**AIM OF THE TASK:**
Please output exactly the lines below, starting at the line that has "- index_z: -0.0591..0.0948" and ending at the line that has "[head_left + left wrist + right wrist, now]", both included; leave out all pictures and include nothing else.

DATA SHOWN Block Start

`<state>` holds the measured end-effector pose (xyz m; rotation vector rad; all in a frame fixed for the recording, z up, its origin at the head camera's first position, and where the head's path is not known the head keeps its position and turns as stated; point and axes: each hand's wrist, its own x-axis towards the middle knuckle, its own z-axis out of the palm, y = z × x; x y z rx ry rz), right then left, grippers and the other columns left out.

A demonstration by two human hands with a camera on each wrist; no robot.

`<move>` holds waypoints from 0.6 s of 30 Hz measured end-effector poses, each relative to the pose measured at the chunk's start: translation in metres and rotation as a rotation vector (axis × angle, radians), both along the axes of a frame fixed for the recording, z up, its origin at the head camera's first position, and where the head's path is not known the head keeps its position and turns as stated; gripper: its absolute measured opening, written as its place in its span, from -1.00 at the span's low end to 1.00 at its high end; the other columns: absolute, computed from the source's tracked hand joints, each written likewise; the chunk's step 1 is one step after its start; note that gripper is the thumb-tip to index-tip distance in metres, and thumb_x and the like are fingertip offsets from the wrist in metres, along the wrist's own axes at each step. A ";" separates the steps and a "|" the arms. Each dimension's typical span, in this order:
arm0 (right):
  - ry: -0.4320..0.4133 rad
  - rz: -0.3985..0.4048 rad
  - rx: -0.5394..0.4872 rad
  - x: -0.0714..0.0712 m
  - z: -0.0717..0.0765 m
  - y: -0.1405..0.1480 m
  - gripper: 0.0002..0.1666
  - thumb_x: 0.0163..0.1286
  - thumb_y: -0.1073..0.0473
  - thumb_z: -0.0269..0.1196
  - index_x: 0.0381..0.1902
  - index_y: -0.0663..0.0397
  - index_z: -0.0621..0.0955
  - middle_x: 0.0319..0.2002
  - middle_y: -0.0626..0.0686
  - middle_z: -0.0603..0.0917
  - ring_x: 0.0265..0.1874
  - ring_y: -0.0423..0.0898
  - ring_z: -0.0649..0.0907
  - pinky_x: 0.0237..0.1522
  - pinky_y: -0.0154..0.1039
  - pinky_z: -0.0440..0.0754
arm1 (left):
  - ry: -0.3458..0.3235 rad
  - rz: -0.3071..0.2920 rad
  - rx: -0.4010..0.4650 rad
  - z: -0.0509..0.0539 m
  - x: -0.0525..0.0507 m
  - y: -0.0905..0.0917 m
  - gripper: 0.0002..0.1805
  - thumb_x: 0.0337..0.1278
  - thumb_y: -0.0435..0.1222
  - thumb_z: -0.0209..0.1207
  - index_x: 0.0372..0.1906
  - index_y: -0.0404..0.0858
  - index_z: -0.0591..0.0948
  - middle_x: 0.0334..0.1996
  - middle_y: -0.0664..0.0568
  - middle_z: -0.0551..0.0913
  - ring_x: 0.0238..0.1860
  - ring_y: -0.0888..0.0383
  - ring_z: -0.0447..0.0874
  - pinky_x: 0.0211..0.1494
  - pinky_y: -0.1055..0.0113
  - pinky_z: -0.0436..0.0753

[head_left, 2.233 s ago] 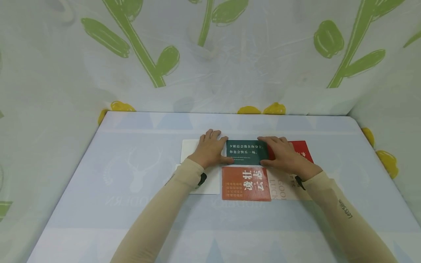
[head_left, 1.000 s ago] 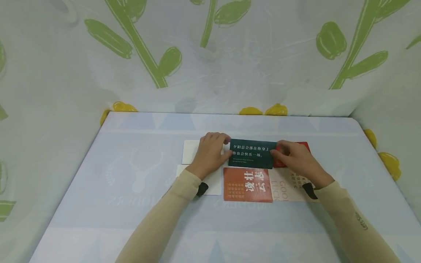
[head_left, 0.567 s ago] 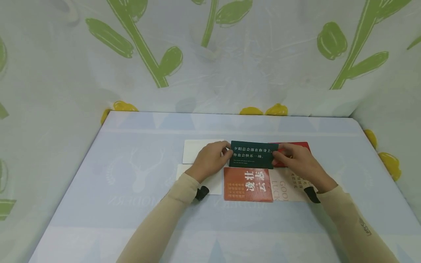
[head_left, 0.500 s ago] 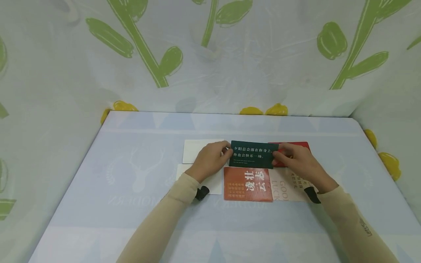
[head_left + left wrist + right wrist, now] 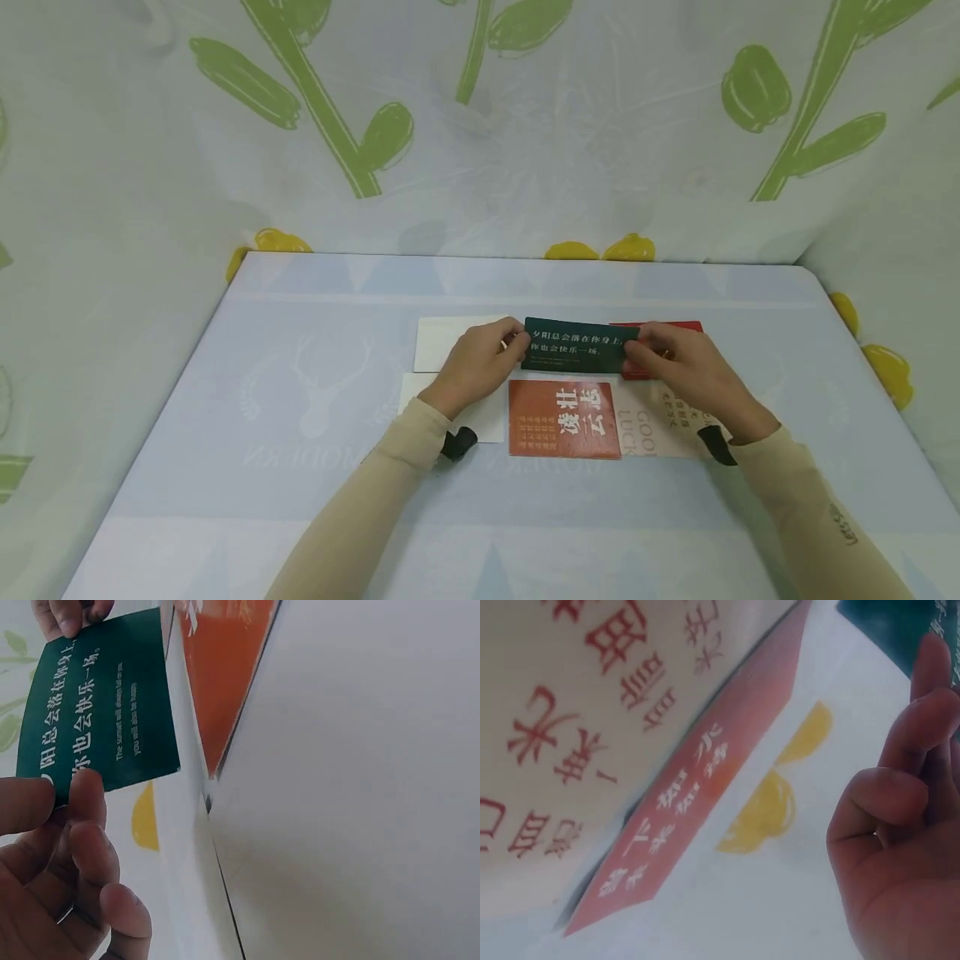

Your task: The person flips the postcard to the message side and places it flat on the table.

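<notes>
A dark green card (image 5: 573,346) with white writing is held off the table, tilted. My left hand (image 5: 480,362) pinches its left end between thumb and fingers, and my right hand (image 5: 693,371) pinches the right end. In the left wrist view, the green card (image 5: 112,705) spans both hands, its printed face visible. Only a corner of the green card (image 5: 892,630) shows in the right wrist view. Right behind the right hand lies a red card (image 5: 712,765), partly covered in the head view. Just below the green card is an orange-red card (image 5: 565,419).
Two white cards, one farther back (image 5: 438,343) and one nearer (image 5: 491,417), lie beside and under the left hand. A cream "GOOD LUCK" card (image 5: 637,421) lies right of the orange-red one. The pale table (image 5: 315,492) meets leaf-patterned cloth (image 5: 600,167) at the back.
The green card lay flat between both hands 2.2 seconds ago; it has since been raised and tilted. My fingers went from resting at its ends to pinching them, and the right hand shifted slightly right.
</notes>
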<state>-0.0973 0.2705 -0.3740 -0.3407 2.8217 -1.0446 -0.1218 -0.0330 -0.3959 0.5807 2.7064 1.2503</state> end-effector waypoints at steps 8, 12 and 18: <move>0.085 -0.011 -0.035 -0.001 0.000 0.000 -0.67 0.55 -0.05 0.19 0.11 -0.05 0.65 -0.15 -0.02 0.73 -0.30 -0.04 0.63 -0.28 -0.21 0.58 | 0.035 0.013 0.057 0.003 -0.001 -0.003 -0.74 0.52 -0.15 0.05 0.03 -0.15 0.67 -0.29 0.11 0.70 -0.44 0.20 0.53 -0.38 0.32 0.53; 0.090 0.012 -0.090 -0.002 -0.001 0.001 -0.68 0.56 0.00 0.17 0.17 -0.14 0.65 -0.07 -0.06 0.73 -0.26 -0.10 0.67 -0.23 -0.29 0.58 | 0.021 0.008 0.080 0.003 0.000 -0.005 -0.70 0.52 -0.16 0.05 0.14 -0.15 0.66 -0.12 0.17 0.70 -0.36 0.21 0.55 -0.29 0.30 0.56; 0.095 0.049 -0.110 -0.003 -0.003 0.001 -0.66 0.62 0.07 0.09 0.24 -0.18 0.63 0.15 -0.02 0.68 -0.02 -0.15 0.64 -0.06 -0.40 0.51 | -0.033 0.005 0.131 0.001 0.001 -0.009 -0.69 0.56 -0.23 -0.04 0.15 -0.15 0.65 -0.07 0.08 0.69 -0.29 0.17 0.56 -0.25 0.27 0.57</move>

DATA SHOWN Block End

**OUTPUT:**
  - index_z: -0.0591..0.0948
  - middle_x: 0.0334..0.1996
  - middle_y: -0.0664..0.0568
  - middle_z: -0.0551..0.0913
  - ring_x: 0.0238..0.1860
  - ring_y: -0.0888..0.0383
  - ring_z: -0.0447..0.0874
  - pinky_x: 0.0211..0.1494
  - pinky_y: -0.1055..0.0113
  - pinky_z: -0.0436..0.0753

[head_left, 2.233 s ago] 
[head_left, 1.000 s ago] 
[head_left, 0.567 s ago] 
[head_left, 0.500 s ago] 
[head_left + left wrist + right wrist, now] 

No more is needed to finish this exercise.